Atuação técnica da FMRP
A participação da FMRP-USP na RIPSA ocorre por meio da atuação de seus representantes em instâncias técnicas da Rede. Janise, por exemplo, faz parte do Comitê de Gestão de Indicadores de Cobertura, grupo responsável por aprimorar métodos e validar indicadores ligados à cobertura de ações e serviços de saúde.
A rede também conta com a participação da técnica em informática Rosane Aparecida Monteiro, integrante do Comitê Temático Interdisciplinar de Saúde Digital, que debate temas relacionados à transformação digital da saúde pública.
Já o professor Carlos Eduardo Menezes de Rezende atua como suplente da representação institucional e também integra o comitê.
Universidade e saúde pública
A nova edição do “Livro Verde”, com participação de docentes da Faculdade de Medicina de Ribeirão Preto, reúne indicadores sobre demografia, mortalidade, fatores de risco e sistema de saúde, reafirmando o papel da universidade pública na produção de conhecimento técnico-científico voltado ao interesse coletivo.

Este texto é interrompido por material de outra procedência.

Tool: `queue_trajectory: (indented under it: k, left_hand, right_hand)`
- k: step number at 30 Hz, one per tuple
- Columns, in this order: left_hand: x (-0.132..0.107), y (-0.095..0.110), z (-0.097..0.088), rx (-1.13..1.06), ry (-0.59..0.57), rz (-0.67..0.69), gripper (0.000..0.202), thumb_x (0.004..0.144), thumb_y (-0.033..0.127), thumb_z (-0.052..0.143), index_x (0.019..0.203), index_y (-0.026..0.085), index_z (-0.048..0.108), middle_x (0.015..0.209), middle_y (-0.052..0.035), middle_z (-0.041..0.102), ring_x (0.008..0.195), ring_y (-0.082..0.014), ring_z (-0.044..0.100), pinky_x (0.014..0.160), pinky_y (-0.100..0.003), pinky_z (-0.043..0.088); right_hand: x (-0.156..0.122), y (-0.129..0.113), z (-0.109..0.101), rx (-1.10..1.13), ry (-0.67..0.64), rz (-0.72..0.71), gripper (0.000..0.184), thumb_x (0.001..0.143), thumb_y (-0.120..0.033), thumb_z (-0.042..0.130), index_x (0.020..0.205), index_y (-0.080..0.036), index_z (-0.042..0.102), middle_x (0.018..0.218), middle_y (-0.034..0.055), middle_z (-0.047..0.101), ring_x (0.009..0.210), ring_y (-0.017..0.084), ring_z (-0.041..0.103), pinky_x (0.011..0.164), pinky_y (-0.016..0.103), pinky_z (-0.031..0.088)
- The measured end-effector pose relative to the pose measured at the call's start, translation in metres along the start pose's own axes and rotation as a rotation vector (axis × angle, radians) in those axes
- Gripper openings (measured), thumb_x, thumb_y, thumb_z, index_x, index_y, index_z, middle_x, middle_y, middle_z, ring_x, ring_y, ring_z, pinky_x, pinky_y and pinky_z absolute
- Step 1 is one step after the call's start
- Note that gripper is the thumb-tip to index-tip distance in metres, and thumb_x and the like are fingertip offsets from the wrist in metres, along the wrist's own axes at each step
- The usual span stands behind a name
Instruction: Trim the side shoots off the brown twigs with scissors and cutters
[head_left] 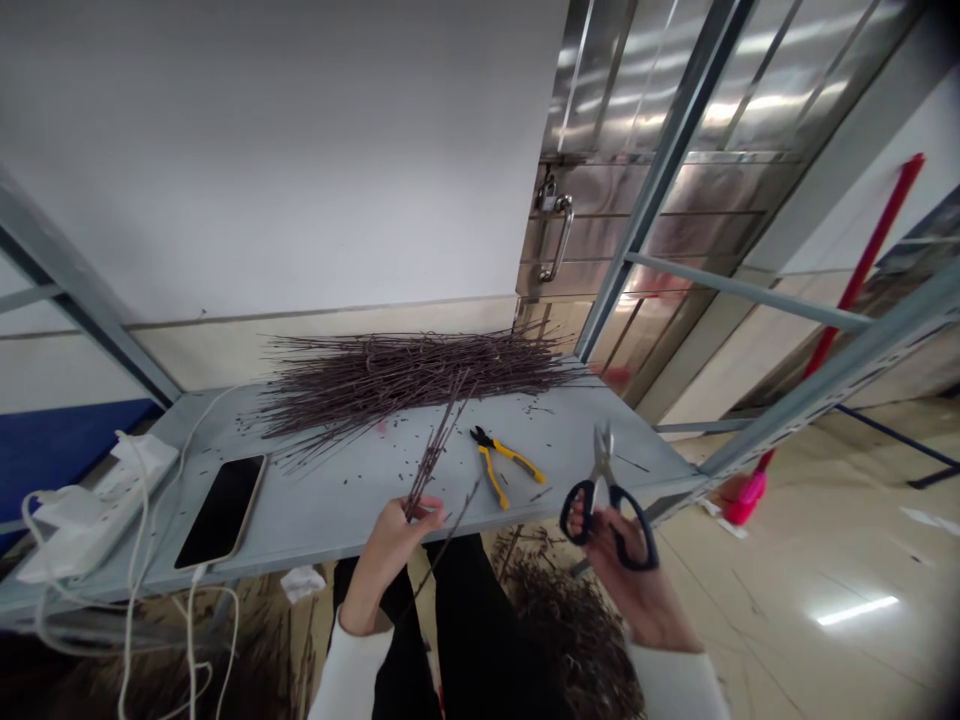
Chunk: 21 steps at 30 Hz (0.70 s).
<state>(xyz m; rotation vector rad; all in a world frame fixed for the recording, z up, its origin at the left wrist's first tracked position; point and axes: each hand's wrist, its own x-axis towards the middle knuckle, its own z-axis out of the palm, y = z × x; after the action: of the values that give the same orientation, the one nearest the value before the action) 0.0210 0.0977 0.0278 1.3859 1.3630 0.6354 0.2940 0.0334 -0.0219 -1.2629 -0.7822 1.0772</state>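
Note:
My left hand (401,545) is closed around a small bundle of thin dark brown twigs (435,445), which points up and away from me over the shelf's front edge. One separate twig (448,545) slants down beside that hand, over my lap. In my right hand (626,570) is a pair of scissors (602,490) with dark handles; fingers and thumb sit in the loops and the blades point upward, slightly apart. Pliers (499,462) with yellow handles lie spread on the shelf between my hands. Behind them rests a large heap of similar twigs (405,375).
A phone (223,508) and a white power strip (105,505) with cables lie at the left of the grey shelf (315,520). Metal uprights (664,175) frame the right side. Cut twig scraps (577,640) pile up on the floor below. A red-handled broom (862,270) stands right.

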Motion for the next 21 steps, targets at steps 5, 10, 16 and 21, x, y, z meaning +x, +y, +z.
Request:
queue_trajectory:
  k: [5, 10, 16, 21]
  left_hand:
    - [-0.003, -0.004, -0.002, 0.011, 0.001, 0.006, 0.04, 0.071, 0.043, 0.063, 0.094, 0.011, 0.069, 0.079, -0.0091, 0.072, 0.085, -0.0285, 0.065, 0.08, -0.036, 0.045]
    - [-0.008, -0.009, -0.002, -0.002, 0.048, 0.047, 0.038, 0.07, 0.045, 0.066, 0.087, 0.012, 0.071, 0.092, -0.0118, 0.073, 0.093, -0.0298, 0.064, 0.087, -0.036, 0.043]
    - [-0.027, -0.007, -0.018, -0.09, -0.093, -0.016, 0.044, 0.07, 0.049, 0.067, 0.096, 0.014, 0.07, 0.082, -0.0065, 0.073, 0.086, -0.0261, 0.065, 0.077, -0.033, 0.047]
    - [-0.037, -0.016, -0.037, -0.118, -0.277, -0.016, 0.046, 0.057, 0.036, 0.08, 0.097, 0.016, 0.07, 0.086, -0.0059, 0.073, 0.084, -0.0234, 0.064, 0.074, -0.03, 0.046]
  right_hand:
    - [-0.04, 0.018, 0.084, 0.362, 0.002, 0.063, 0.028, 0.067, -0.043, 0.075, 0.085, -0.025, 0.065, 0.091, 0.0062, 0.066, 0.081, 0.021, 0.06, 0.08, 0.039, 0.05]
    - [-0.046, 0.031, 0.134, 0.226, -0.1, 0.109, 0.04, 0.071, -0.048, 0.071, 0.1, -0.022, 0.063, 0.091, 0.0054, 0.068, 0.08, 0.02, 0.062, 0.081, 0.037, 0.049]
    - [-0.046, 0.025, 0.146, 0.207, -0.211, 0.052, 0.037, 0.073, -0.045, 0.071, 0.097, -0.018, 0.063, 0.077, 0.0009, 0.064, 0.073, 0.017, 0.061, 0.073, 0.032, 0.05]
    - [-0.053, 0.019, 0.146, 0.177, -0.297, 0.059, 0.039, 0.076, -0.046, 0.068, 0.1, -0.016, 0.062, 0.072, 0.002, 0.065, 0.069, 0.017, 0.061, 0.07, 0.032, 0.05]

Segundo a Faculdade, sua contribuição se da devido à expertise na análise de grandes bases nacionais de dados em saúde, no desenvolvimento de pesquisas aplicadas e na formação de profissionais especializados em informação em saúde e epidemiologia, fortalecendo a produção e a interpretação qualificada de indicadores utilizados na gestão pública.
A publicação traz orientações para interpretação dos dados e contou com a colaboração de mais de 450 especialistas de 45 instituições brasileiras.




Saúde digital e integração nos dados
Criada em 1996 pelo Ministério da Saúde em cooperação com a Organização Pan-Americana da Saúde (Opas), a RIPSA atua na geração, análise e disseminação de informações voltadas às políticas públicas de saúde no Brasil.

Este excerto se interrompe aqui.